Even if you have no STI symptoms but have had unprotected sex and are worried about it, you can go to an NHS sexual health clinic for testing. In fact, frequent testing (without symptoms) is smart, as this keeps you on top of your health and prevents the spread of STIs. A good rule of thumb is to get tested every three to six months, depending on how many new sexual partners you have.

But remember, anyone can get an STI, regardless of the amount of partners you’ve had. It’s a myth that only those with lots of partners get STIs.

You should also visit a sexual health clinic if you’re pregnant and have symptoms of an STI.

The only way to know for sure if you have an STI is to get tested. So, don’t put it off! It’ll put your mind at rest and keep you healthy.

How sexual health clinics can help

NHS sexual health clinics offer a range of services, including contraception and STI services. These clinics are also referred to as family planning, GUM, or sexual and reproductive health clinics.

Services at UK sexual health clinics include:

  • STI testing
  • STI advice and protection
  • Contraception
  • Emergency contraception

Note that some contraceptive methods (IUDs and implants) need consultations before the insertion appointment.

Most (but not all) sexual health clinics offer:

  • Hepatitis A & B vaccinations
  • Sexual assault services
  • Cervical screening
  • HPV vaccinations
  • Post-exposure prophylactic (PEP) (Anti-HIV drugs)

All appointments at sexual are entirely confidential. Double-check what services your local clinic provides before booking an appointment.

sexual health

STI prevention: How to be safe in the sheets

So, now you know about the most common STIs, their symptoms, and how to access sexual health services.

Knowing how to prevent STIs is also crucial, as changing your behaviour will make you less likely to contract one. Remember, you can still catch an STI even if you’re practising safe sex. It’s rare, but it can happen. The only way to avoid STIs altogether is by not having sex (abstinence).

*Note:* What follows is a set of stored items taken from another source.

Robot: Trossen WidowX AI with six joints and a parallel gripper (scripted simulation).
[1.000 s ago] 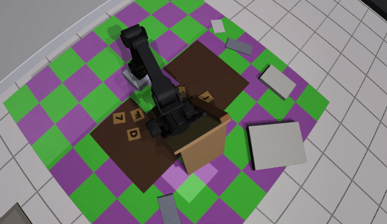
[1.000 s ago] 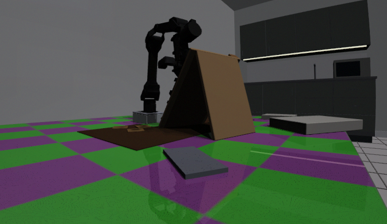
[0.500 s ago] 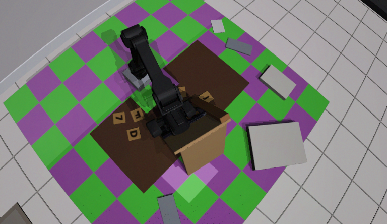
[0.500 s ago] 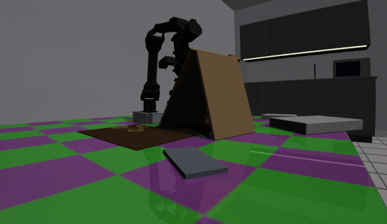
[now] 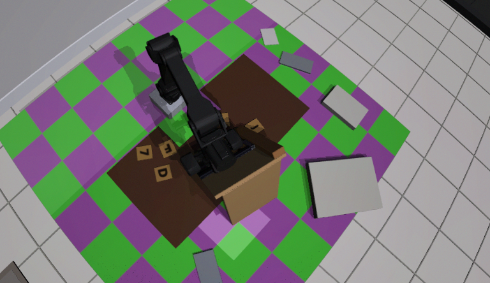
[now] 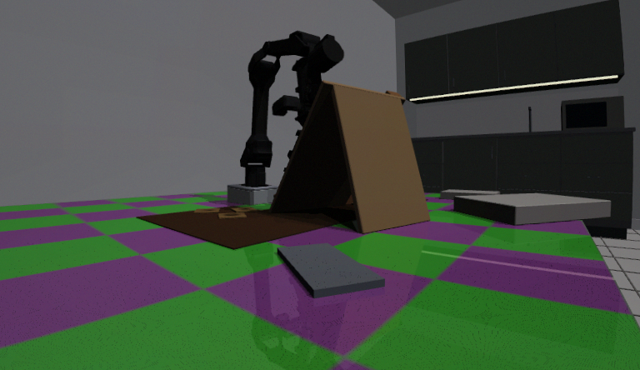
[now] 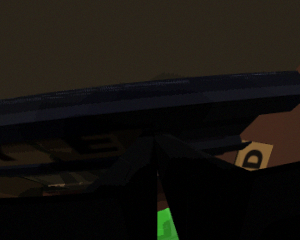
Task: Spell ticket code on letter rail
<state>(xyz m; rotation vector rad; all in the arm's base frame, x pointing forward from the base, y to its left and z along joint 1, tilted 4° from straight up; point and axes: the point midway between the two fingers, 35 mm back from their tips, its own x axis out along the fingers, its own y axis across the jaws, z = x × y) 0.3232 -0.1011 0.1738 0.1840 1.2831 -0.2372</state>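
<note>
Seen from above, with twelve o'clock at the top of the picture, the gripper is over the sloping face of the tent-shaped board. Its fingers are closed narrow, their tips together, with nothing visibly held. In the wrist view, the dark blue rail crosses just beyond the tips; whether they touch it I cannot tell. An E tile lies in the rail at nine to ten o'clock from the tips, and a partly hidden tile is farther along at nine.

Outward from the gripper in the top view, the F tile and, farther off, the 7 tile lie near nine o'clock on the brown mat, the D tile between eight and nine. Another tile peeks out at twelve. One more, partly covered, lies between one and two. The large pale block sits well apart, between three and four.
</note>
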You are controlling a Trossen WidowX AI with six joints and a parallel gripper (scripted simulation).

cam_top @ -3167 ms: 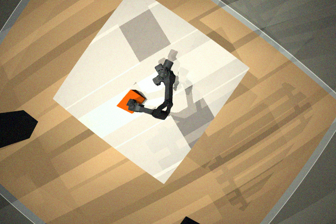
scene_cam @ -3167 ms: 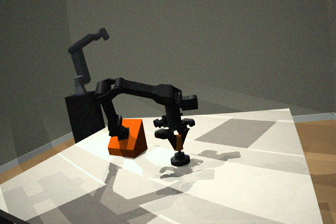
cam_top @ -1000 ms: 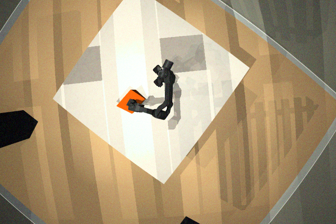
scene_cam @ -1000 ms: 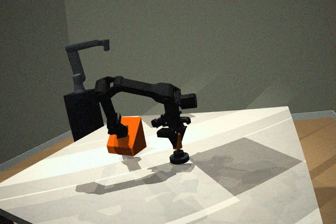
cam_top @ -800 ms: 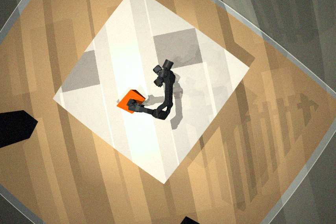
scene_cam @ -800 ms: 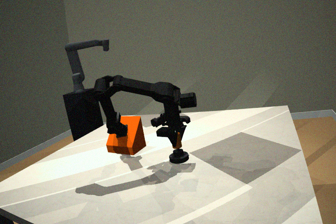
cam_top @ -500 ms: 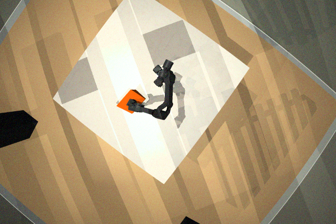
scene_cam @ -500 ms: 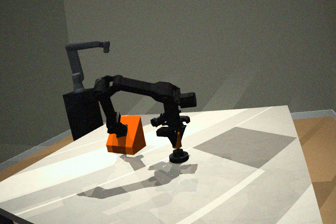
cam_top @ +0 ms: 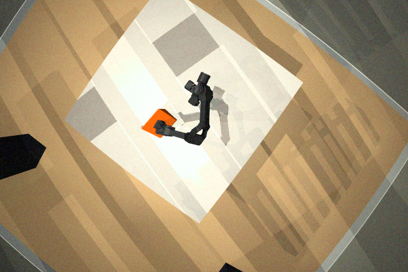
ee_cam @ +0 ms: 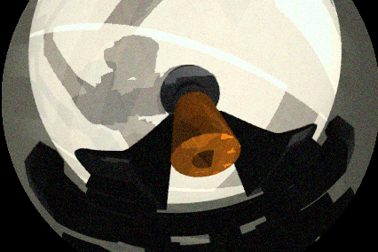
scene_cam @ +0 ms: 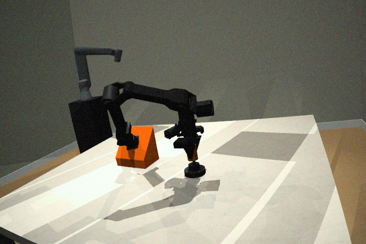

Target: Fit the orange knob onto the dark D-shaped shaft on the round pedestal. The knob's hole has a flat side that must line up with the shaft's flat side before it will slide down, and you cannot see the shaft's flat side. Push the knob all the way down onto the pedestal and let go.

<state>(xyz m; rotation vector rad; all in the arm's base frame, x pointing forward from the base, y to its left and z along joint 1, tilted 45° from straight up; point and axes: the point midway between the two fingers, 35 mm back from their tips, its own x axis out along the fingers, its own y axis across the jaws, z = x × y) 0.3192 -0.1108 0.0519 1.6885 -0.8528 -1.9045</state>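
Note:
My gripper (scene_cam: 193, 155) (ee_cam: 196, 116) is shut on the orange knob (scene_cam: 195, 152) (ee_cam: 190, 119), which it holds upright over the round pedestal (scene_cam: 194, 173) (ee_cam: 169, 90). In the wrist view the knob lies between both fingers, with a dark hole in its near end. In the exterior view a small dark gap-like stretch shows between the knob's lower end and the pedestal's raised middle. The knob is not down on the pedestal. Whether the shaft's tip is inside the knob's hole cannot be told. The shaft's flat side is hidden. In the top view the arm hides knob and pedestal.
An orange wedge-shaped block (cam_top: 162, 116) (scene_cam: 149, 150) stands beside the arm's base. The pale table (cam_top: 245, 81) (scene_cam: 274, 213) carries patterned light and shadows. Behind it, a grey arm (scene_cam: 94, 51) stands on a black box (scene_cam: 91, 125).

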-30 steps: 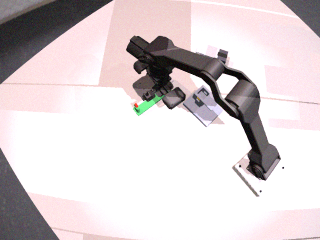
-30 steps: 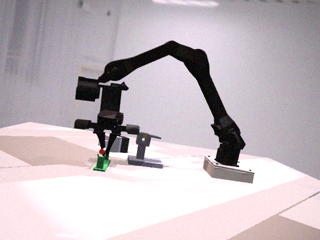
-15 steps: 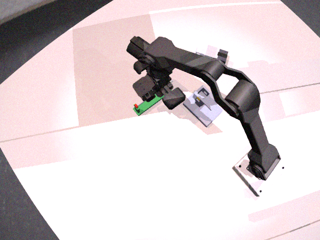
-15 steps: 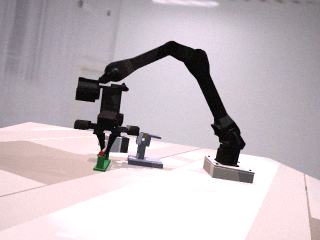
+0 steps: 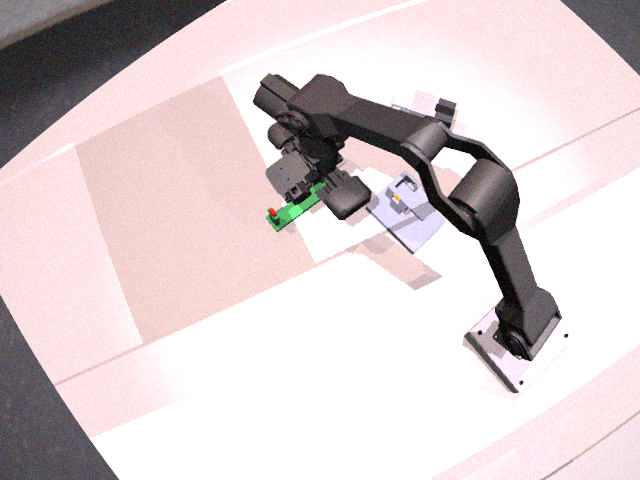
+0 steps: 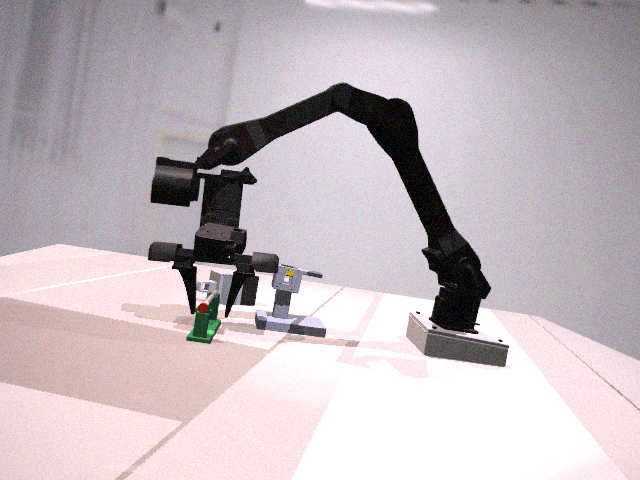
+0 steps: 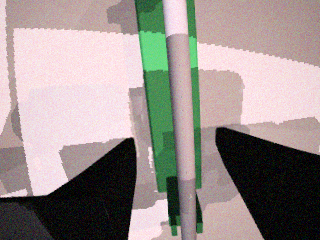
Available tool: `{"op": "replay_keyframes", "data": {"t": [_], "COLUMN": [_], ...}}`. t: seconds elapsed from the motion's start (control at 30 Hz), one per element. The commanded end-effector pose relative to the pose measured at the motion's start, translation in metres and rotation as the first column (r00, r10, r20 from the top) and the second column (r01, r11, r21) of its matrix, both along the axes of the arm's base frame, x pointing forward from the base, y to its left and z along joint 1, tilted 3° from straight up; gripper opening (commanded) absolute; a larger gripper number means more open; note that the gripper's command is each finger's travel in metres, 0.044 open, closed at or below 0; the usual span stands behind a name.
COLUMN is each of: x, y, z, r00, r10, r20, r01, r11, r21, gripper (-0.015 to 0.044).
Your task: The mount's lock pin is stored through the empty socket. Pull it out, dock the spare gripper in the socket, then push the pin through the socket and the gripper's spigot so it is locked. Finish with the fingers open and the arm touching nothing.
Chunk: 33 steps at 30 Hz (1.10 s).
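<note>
We have the gripper (image 5: 314, 192) (image 6: 210, 314) (image 7: 175, 140) partly open, its fingers standing moderately wide with nothing held between them. They point down at the left side of the scene, one on each side of the lock pin (image 5: 272, 212) (image 6: 203, 307) (image 7: 181, 110), and the wrist view shows us a gap between each finger and the pin's pale shaft.

The pin lies lengthwise above the green stand (image 5: 295, 210) (image 6: 200, 338) (image 7: 156, 100), with its red head at the near end in the exterior view. We see it out of the socket (image 5: 407, 180) (image 6: 277, 281), so the pulling-out is done. We cannot tell exactly how the pin's far end sits in the stand.

To the right of the stand we see the grey mount (image 5: 413, 235) (image 6: 281, 302), carrying the socket on its post, with a yellow patch (image 5: 396, 198) (image 6: 290, 272) at the opening. The spare gripper (image 5: 445, 110) (image 6: 249, 290), pale with a dark block, is farther back, apart from the mount and undocked. It is partly hidden behind our fingers in the exterior view. Our arm (image 5: 379, 117) (image 6: 305, 111) arches over from its base (image 5: 512, 381) (image 6: 465, 353) at the right.
</note>
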<state>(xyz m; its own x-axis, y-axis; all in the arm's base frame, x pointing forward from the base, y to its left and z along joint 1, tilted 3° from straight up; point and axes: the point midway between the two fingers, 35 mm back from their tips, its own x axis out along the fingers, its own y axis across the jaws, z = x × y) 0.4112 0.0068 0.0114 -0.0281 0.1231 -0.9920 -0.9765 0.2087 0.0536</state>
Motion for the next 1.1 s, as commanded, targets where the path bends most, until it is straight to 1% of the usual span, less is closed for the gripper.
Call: {"op": "replay_keyframes", "data": {"t": [0.0, 0.17, 1.07], "x": [0.0, -0.002, -0.011], "y": [0.0, 0.0, -0.002], "z": [0.0, 0.013, 0.068], "r00": [1.0, 1.0, 0.997], "r10": [0.0, 0.0, -0.005], "r20": [-0.001, -0.009, -0.078], "r01": [0.0, 0.0, 0.005], "r11": [1.0, 1.0, 1.0], "r21": [0.0, 0.0, 0.002], "gripper": [0.0315, 0.044, 0.044]}}
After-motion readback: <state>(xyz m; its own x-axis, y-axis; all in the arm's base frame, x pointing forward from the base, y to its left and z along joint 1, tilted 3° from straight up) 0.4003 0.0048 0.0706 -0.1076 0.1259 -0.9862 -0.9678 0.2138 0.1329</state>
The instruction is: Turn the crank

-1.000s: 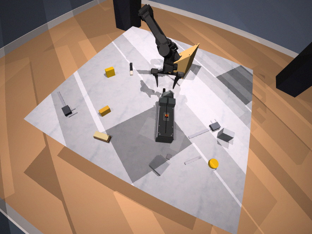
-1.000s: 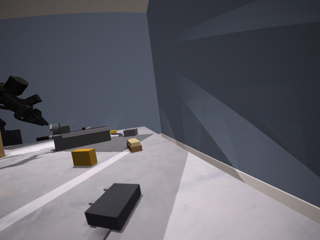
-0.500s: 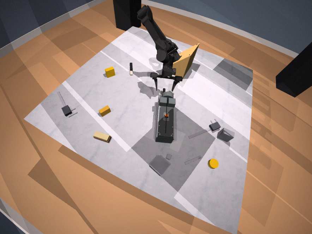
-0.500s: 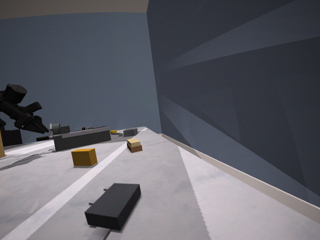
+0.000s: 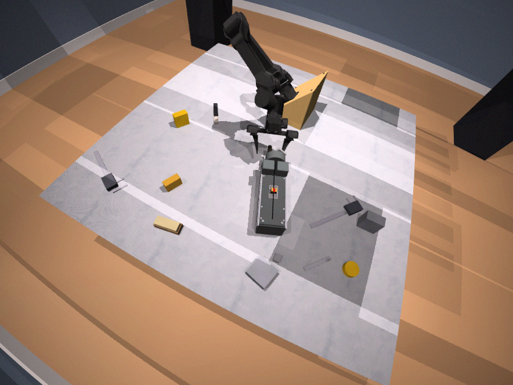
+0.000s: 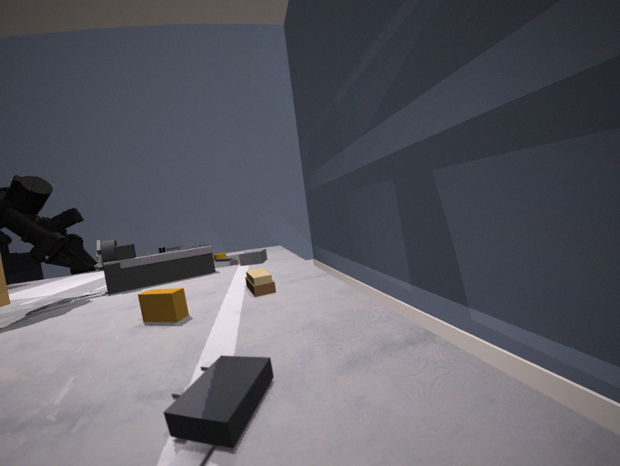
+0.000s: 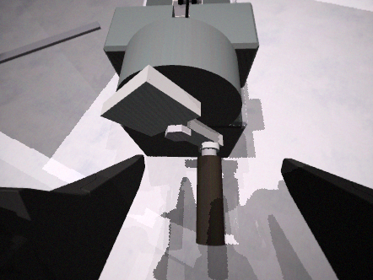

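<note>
The dark machine [image 5: 280,209] [image 6: 165,274] has a grey drum [image 5: 275,155] [image 7: 181,46] at its arm-side end. A pale crank arm [image 7: 149,103] sits on the drum's face, and its dark brown handle [image 5: 269,148] [image 7: 210,198] sticks out towards the arm. My gripper [image 5: 270,151] [image 6: 95,267] [image 7: 211,163] is wide open and empty, with one finger on each side of the handle, apart from it. The red pointer [image 5: 274,190] shows small between the brass marks; I cannot tell whether it is exactly level. In the exterior view the handle is hidden.
A tan slanted block [image 5: 304,101] stands close beside the arm. Yellow blocks [image 5: 180,118] [image 5: 172,182] [image 6: 163,304] and a tan-brown block [image 5: 167,225] [image 6: 260,282] lie to one side. A grey block [image 5: 371,221] and a yellow disc [image 5: 350,268] lie on the other side. A grey slab [image 5: 262,273] lies beyond the machine.
</note>
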Tool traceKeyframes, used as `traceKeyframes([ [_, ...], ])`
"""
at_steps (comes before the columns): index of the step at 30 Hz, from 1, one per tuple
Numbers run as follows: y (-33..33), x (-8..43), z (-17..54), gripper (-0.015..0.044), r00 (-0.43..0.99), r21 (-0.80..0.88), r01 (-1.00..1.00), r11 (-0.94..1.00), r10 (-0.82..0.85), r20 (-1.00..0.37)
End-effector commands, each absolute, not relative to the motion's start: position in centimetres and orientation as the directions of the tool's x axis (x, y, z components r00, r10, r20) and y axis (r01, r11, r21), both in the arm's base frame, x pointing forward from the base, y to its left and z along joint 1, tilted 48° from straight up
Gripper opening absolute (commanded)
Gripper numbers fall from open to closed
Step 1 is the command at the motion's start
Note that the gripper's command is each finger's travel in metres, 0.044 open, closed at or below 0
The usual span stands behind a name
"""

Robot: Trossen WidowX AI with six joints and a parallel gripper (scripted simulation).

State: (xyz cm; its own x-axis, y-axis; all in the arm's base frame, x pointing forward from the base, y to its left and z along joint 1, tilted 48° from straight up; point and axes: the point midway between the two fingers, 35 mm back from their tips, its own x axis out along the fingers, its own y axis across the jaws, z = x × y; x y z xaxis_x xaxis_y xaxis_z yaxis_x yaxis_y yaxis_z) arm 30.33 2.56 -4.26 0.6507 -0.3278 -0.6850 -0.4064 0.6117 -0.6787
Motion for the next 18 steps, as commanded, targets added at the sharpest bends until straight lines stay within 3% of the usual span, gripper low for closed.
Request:
traceKeyframes([
  [1, 2.1, 30.1, -4.8, 0.0440, 0.648, -0.675, -0.415, 0.610, -0.323, -0.690],
  [15, 0.6, 29.9, -6.0, 0.0440, 0.650, -0.678, -0.414, 0.607, -0.325, -0.687],
  [18, 0.6, 29.9, -6.0, 0.0361, 0.650, -0.678, -0.414, 0.607, -0.325, -0.687],
])
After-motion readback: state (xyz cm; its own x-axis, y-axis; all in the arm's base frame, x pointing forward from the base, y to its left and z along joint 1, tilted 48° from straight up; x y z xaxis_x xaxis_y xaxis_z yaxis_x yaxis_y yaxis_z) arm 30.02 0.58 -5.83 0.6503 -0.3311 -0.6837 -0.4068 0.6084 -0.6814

Since this isn’t a realistic option for everyone, we’ve gathered the top tips to help you keep safe and protected in the sheets:

  • Test yourself frequently – The more you test for STIs, the quicker you can catch them
  • Consider choosing partners based on recent test results – This doesn’t work for everyone, but some choose to only get intimate with those who have recent negative STI tests
  • Use condoms – When used correctly, condoms are 98% effective against STIs and pregnancy. If a condom rips or breaks, you should get tested. Condoms should be used for vaginal, anal, and oral sex
  • Get vaccinated – Some STIs have vaccines that can reduce your risk. These include Hepatitis B and HPV
  • Talk to your partner – If possible, chat with your partners about STIs, sexual health, and condoms before things get hot and heavy
  • Educate yourself – The more you know, the better protected you are. This blog is a great starting place, but you can read up on all things sexual health to find out more

If you’re worried about STIs

STIs aren’t always pleasant, but they’re nothing to be ashamed of.

If you think you have an STI, visit your local STI clinic as soon as possible. Don’t have any sex (including oral sex) without a condom until you’ve had the check-up. This is to prevent a potential spread and to keep others safe.

The takeaway

Protecting yourself against STIs is easy when you put the information into practice. Using condoms, getting tested regularly, and talking to your partner about sexual health is vital to staying STI-free. And if you do notice STD symptoms, book a test ASAP to prevent any long-term problems.